== WHAT THE EXERCISE ASKS ==
Your copy should match the listing below word for word, with no images in it.

== DATA EXTRACT ==
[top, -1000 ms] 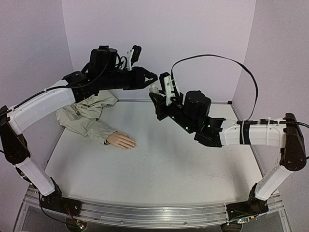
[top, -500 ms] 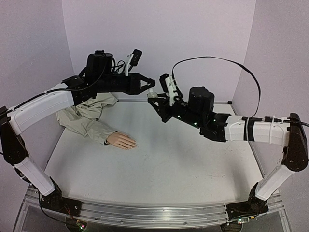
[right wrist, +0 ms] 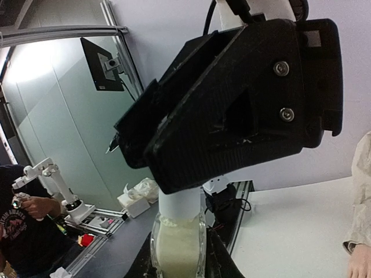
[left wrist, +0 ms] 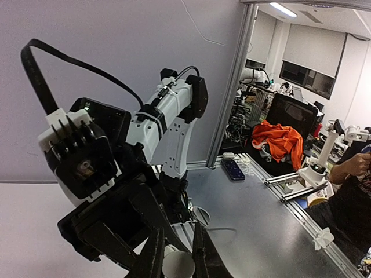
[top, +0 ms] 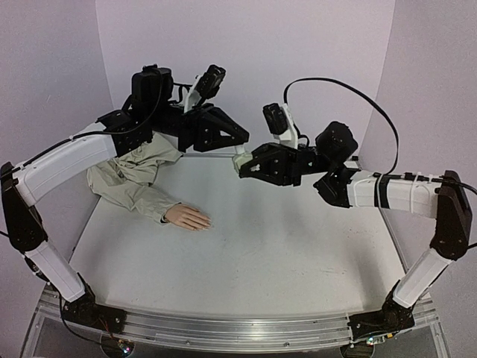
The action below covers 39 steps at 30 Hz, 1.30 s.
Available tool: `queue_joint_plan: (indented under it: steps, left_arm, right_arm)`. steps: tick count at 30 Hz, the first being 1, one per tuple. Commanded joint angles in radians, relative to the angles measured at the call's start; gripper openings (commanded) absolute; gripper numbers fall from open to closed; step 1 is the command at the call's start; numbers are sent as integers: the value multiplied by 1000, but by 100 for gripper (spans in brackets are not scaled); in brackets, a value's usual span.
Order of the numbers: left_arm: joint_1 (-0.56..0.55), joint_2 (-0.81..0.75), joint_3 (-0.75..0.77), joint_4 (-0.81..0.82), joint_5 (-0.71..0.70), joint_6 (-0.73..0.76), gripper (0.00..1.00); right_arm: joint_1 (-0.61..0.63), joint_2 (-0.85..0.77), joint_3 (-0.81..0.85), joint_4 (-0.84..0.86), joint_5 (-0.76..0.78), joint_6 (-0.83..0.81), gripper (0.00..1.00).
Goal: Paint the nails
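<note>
Your right gripper (top: 240, 167) clamps the small white bottle (right wrist: 177, 246) aloft at far centre, presumably so your left gripper (top: 241, 140), pinching its white cap (left wrist: 177, 265), can open it, while the peach mannequin hand (top: 186, 217) rests its nails (top: 207, 222) at left.

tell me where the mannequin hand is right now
In the top view, the mannequin hand lies left of centre on the table, at the end of its beige sleeve.

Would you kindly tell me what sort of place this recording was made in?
Probably a robotics lab. Beyond the lilac-walled booth, the left wrist view shows another white robot arm on a bench, a monitor and a person working nearby.
</note>
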Motion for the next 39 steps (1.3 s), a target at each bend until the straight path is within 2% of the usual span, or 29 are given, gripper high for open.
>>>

== RESULT BELOW ==
[top, -1000 ms] 
[top, -500 ms] 
[right wrist, +0 ms] 
[left wrist, +0 ms] 
[top, +0 ms] 
The action below covers 39 steps at 30 Hz, 1.30 s.
Available tool: `queue_joint_plan: (indented under it: steps, left_arm, right_arm)`. steps: tick count at 30 Hz, the first being 1, one per tuple. Commanded joint angles in radians, relative to the angles measured at the call's start; gripper openings (commanded) absolute; gripper numbers fall from open to closed; step 1 is the command at the call's start; numbers are sent as integers: the value multiplied by 1000, but by 100 for gripper (spans in brackets are not scaled); in brackets, a value's usual span.
Order of the numbers: left_arm: joint_1 (-0.56..0.55), joint_2 (-0.81..0.75), joint_3 (-0.75..0.77), joint_4 (-0.81..0.82), joint_5 (-0.71..0.70), joint_6 (-0.73..0.76), gripper (0.00..1.00); right_arm: joint_1 (-0.61..0.63), joint_2 (-0.85..0.77), joint_3 (-0.81..0.85), joint_4 (-0.84..0.86), joint_5 (-0.76..0.78), joint_6 (-0.83..0.81), gripper (0.00..1.00).
Goal: Paint the nails
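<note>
Your right gripper (top: 240, 167) clamps the small white bottle (right wrist: 177, 246) aloft at far centre, presumably so your left gripper (top: 241, 140), pinching its white cap (left wrist: 177, 265), can open it, while the peach mannequin hand (top: 186, 217) rests its nails (top: 207, 222) at left.

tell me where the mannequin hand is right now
In the top view, the mannequin hand lies left of centre on the table, at the end of its beige sleeve.

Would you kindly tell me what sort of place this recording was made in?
Probably a robotics lab. Beyond the lilac-walled booth, the left wrist view shows another white robot arm on a bench, a monitor and a person working nearby.
</note>
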Motion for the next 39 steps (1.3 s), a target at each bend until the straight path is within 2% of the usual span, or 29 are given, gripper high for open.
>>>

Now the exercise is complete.